Direktur Jenderal Pengendalian Perubahan Iklim Laksmi Dhewanthi menjelaskan yang dimaksud dengan Visi Indonesia 2045 adalah terwujudnya Indonesia maju, berdaulat, mandiri, dan berkepribadian, berlandaskan gotong royong diterjemahkan, salah satunya melalui misi Mencapai Lingkungan Hidup yang Berkelanjutan.
“Untuk mencapai visi Indonesia emas 2045, diperlukan pondasi yang kuat dalam perlindungan lingkungan dan iklim,” kata Laksmi dalam acara Seminar Pra-Muktamar Muhammadiyah di Universitas Muhammadiyah Pontianak, Sabtu (9/4/2022).
Dan hal tersebut, lanjutnya, membutuhkan partisipasi semua pihak, lintas generasi, lintas disiplin maupun lintas sektor, untuk secara kolektif ikut memikirkan inovasi dan solusi di seluruh bidang kehidupan.
Laksmi menyatakan Indonesia menunjukkan komitmen yang kuat dalam Perubahan Iklim melalui dokumen Updated Nationally Determined Contribution, Long Term Strategy Low Carbon Climate Resilience 2050 (LTS-LCCR 2050), Peta Jalan NDC, dan terakhir kebijakan FOLU Net Sink 2030 yang merupakan panduan bekerja, agenda perubahan iklim sektor kehutanan dan lahan di Indonesia untuk mengakselerasi penurunan Gas Rumah Kaca.
“Upaya pengendalian perubahan iklim merupakan salah satu bentuk kesalehan ekologis, yaitu kesadaran dan kearifan serta kepedulian tentang pentingnya lingkungan hidup dan dikristalisasikan dalam tindakan pelestarian lingkungan hidup,” paparnya.
Terkait konteks kesalehan ekologis, ada dua program yang disoroti Laksmi. Pertama, Program Kampung Iklim (Proklim), yaitu sebuah program nasional yang dikelola oleh Kementerian Lingkungan Hidup dan Kehutanan dalam rangka meningkatkan keterlibatan masyarakat dan pemangku kepentingan lain untuk melakukan penguatan kapasitas adaptasi terhadap dampak perubahan iklim dan penurunan emisi Gas Rumah Kaca.

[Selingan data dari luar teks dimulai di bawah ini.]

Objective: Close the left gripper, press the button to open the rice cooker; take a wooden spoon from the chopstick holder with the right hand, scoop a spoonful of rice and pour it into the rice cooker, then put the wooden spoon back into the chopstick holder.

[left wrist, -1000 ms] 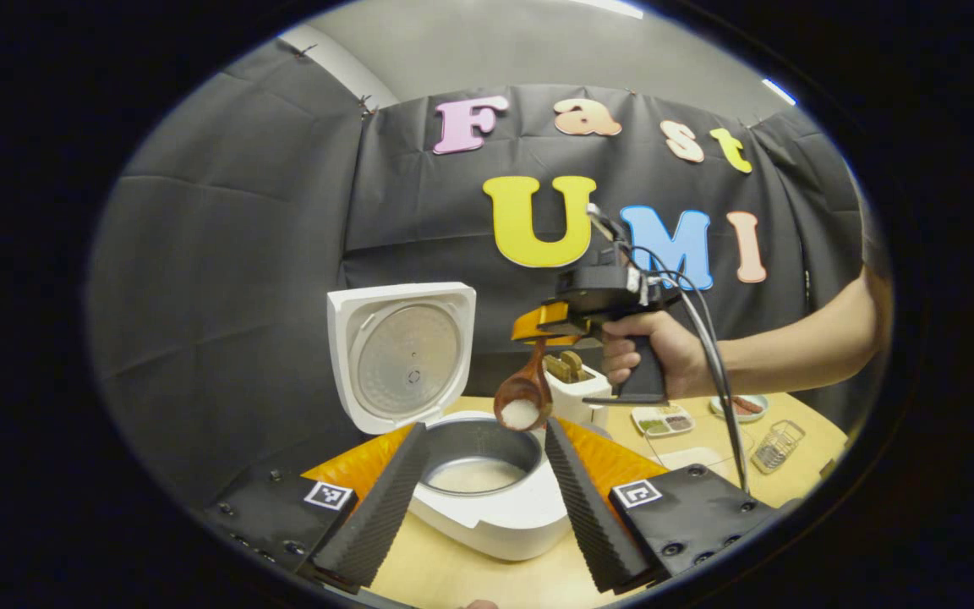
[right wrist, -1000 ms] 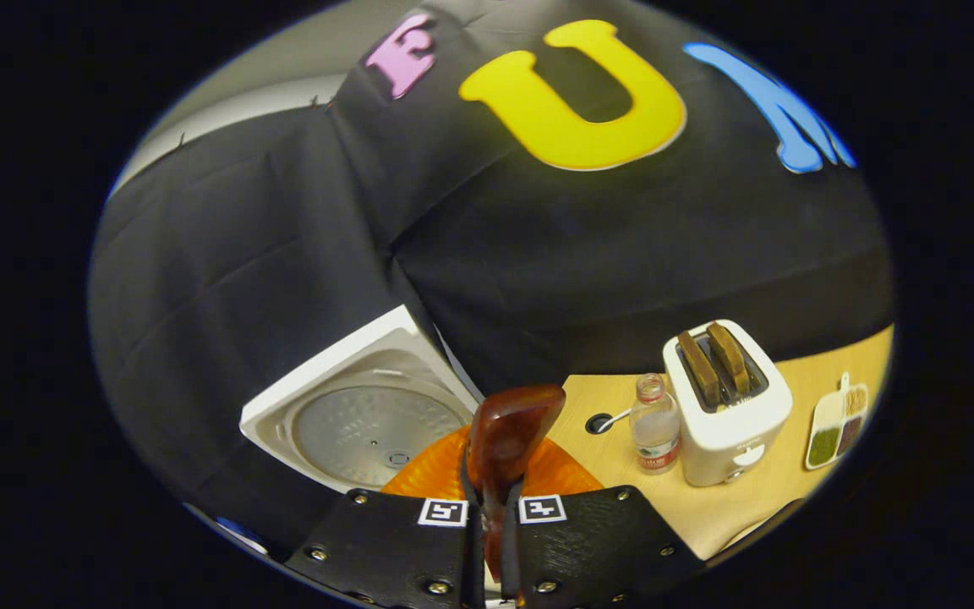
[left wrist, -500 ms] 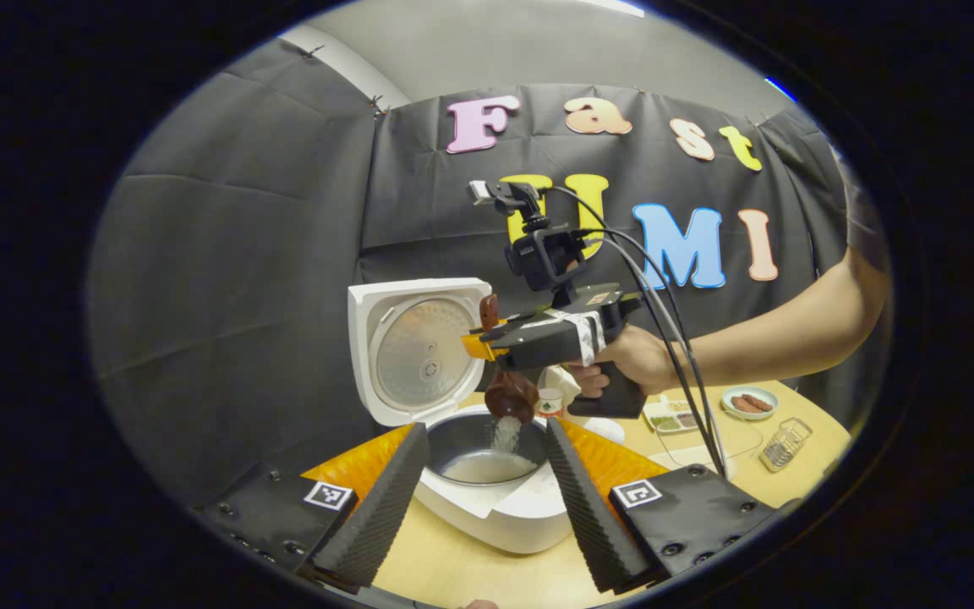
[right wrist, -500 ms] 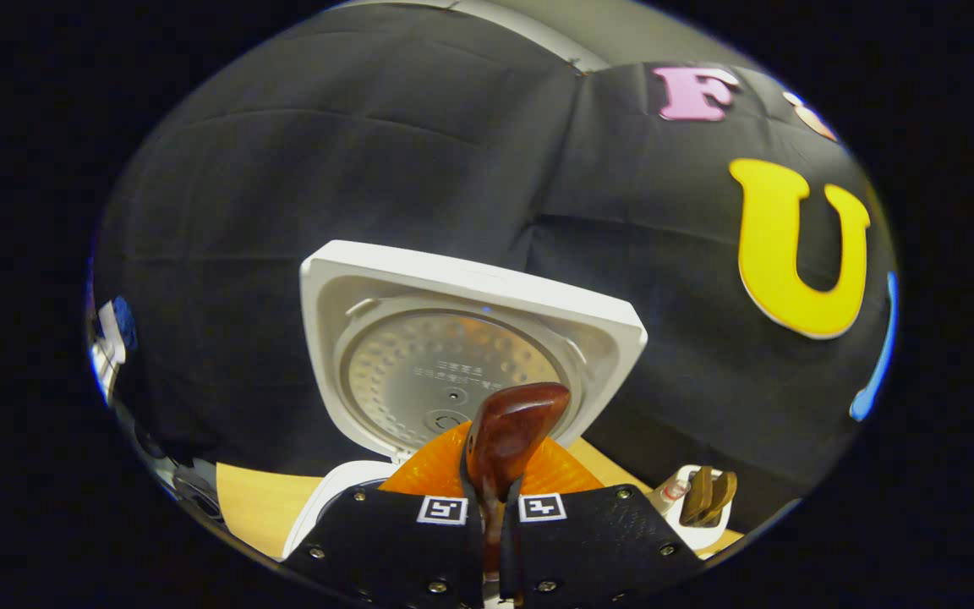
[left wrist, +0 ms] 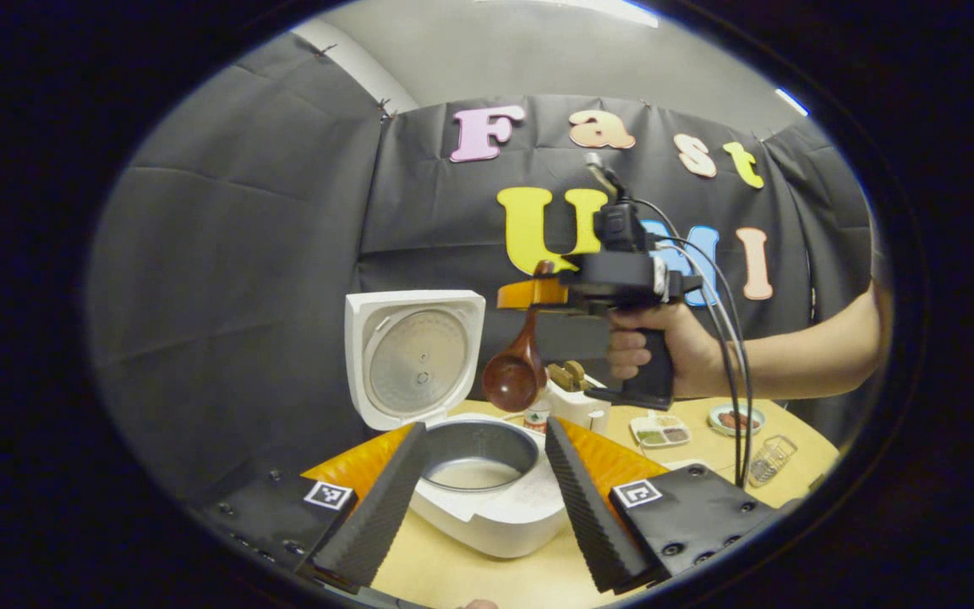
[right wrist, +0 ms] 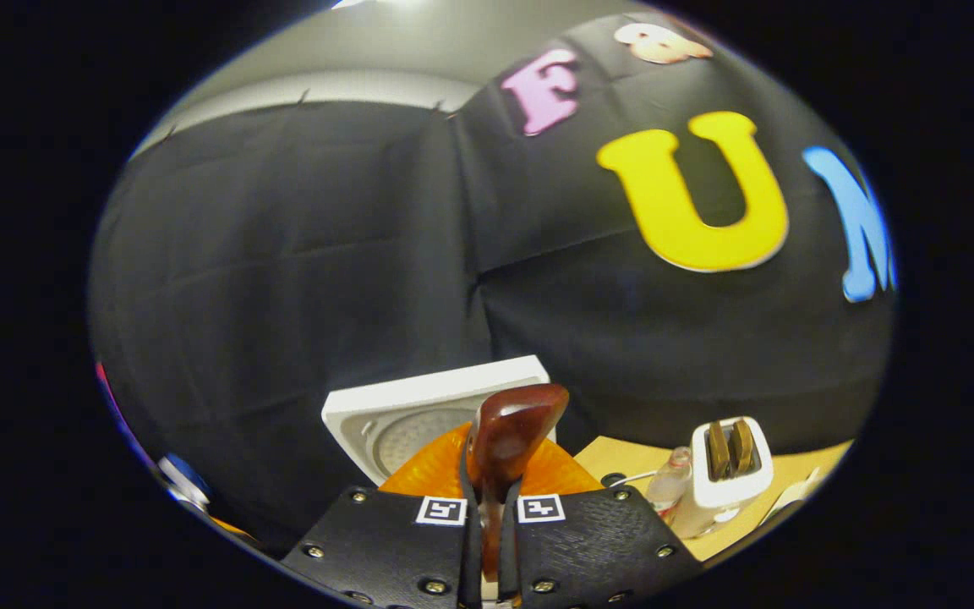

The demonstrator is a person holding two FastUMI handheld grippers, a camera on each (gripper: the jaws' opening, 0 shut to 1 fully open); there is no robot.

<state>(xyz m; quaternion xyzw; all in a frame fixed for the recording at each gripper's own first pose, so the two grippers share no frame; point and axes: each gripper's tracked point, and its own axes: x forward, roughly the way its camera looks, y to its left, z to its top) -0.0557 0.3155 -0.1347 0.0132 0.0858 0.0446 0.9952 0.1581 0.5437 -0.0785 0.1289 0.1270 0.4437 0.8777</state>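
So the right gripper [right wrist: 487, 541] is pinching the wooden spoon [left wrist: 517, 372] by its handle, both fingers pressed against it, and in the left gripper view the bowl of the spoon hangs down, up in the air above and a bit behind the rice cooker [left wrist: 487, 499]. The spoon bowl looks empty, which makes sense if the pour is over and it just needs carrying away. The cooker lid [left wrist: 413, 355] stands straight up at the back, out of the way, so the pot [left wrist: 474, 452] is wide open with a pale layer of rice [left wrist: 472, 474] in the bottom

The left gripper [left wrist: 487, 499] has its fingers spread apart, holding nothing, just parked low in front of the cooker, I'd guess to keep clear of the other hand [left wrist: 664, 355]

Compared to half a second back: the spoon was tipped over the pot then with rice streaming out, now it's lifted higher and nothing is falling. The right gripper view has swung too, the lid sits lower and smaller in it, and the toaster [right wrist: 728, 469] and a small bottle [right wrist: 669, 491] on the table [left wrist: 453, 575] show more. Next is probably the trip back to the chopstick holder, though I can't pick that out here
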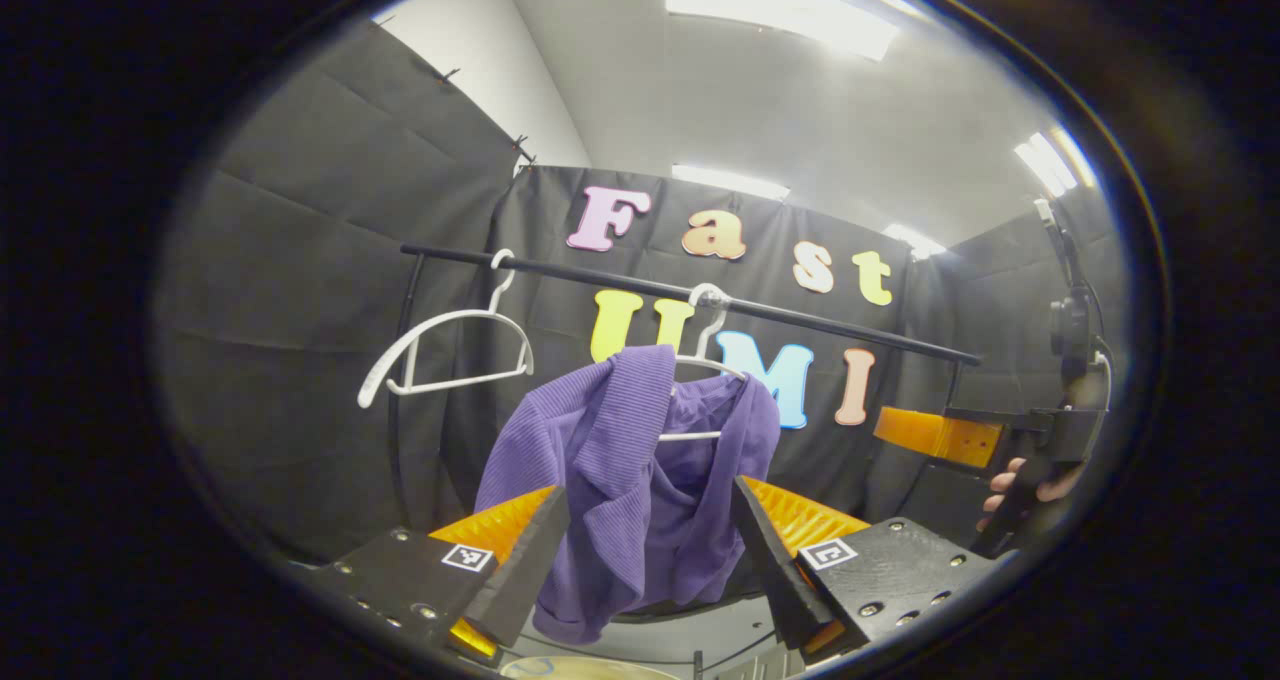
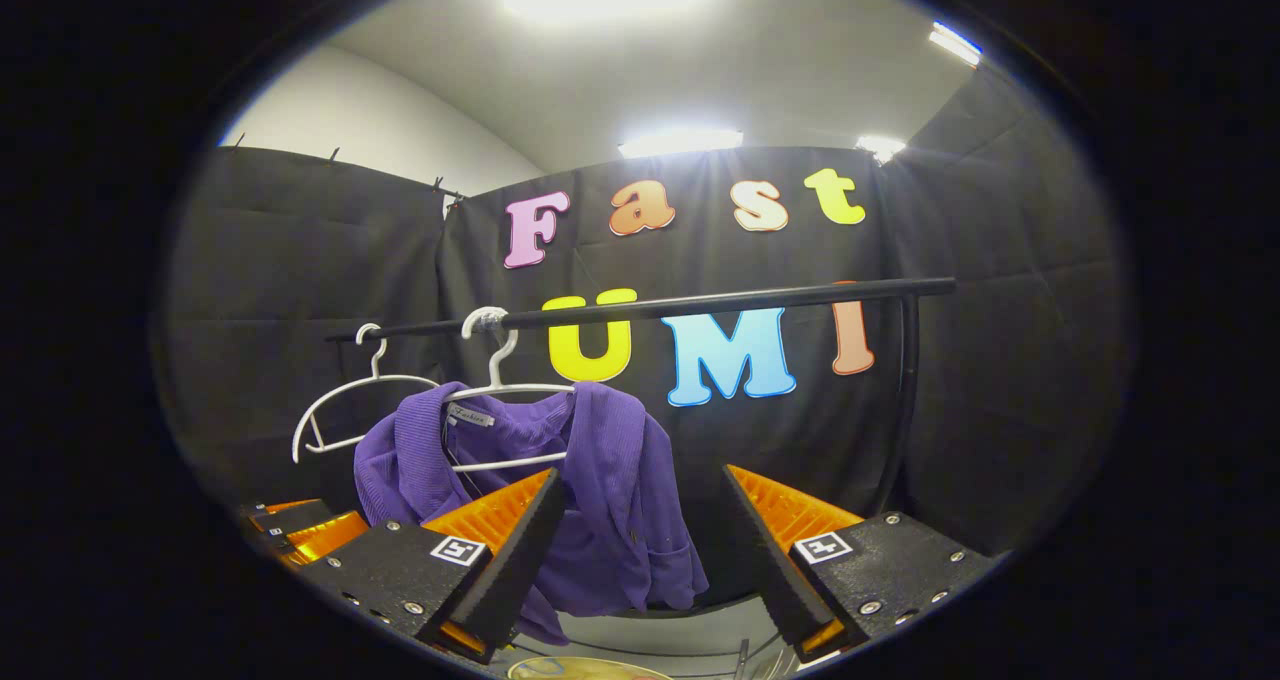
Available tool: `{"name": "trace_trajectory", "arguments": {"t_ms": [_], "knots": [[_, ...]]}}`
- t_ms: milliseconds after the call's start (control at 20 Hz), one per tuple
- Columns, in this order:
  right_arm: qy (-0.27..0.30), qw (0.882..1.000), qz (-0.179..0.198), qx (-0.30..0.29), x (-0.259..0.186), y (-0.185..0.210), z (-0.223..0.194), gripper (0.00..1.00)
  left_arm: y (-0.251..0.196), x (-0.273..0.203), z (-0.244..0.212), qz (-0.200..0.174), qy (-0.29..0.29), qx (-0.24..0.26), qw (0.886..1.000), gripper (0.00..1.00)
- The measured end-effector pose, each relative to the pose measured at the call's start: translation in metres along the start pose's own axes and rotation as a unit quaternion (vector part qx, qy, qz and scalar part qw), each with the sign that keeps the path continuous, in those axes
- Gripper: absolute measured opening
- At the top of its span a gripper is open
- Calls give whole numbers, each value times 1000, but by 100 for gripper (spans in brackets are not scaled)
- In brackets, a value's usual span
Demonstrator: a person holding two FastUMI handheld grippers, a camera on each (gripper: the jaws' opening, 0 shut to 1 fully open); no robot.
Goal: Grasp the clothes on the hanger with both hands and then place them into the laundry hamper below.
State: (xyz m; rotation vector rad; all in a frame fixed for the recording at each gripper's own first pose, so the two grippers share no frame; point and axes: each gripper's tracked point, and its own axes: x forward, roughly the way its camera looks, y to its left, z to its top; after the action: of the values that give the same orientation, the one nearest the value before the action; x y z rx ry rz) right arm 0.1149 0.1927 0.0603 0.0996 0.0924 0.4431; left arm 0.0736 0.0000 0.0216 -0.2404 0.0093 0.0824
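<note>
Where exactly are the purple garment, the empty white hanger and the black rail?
purple garment (image 1: 630,480), left gripper view, on its ribbed front.
empty white hanger (image 1: 450,345), left gripper view, on its curved shoulder.
black rail (image 2: 700,305), right gripper view, mid-bar.

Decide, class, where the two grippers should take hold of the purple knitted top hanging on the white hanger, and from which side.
Probably pinch the purple knitted top at its shoulders, one gripper each side of the white hanger, coming from the front. The cloth drapes thickest over the hanger's arms, and both grippers already face it with jaws open.

Black rail (image 2: 700,305) with two white hangers (image 2: 345,400), purple garment (image 2: 610,500) on one.
</note>
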Motion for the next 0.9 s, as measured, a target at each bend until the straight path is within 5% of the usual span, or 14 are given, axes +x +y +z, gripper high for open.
{"name": "trace_trajectory", "arguments": {"t_ms": [400, 450, 550, 600, 900], "knots": [[31, 997, 28, 72, 66, -17, -21, 95, 3, 90, -34, 77, 21, -33, 996, 95], [35, 997, 32, 69, 71, -21, -26, 95, 8, 101, -38, 97, 23, -26, 995, 99], [44, 996, 41, 64, 83, -24, -36, 95, 13, 116, -47, 129, 26, -10, 991, 90], [46, 996, 49, 66, 90, -23, -39, 95, 14, 121, -48, 143, 24, -2, 989, 99], [42, 990, 104, 91, 142, 0, -41, 95, 24, 137, -51, 215, 19, 40, 976, 99]]}}
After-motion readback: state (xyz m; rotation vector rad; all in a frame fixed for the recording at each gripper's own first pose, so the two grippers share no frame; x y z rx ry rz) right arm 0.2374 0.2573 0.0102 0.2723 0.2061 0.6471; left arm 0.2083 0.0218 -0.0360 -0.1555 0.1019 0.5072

Kedua, program Masyarakat Peduli Api, yaitu masyarakat yang secara sukarela peduli terhadap pengendalian kebakaran hutan dan lahan yang telah dilatih atau diberi pembekalan serta dapat diberdayakan untuk membantu kegiatan pengendalian kebakaran hutan dan lahan.
“Kedua program tersebut merupakan bentuk kesalehan ekologis karena merupakan berbasis tapak dan melibatkan para pihak dalam implementasinya untuk melindungi lingkungan dari kerusakan akibat kebakaran hutan dan lahan serta perubahan iklim,” pungkasnya.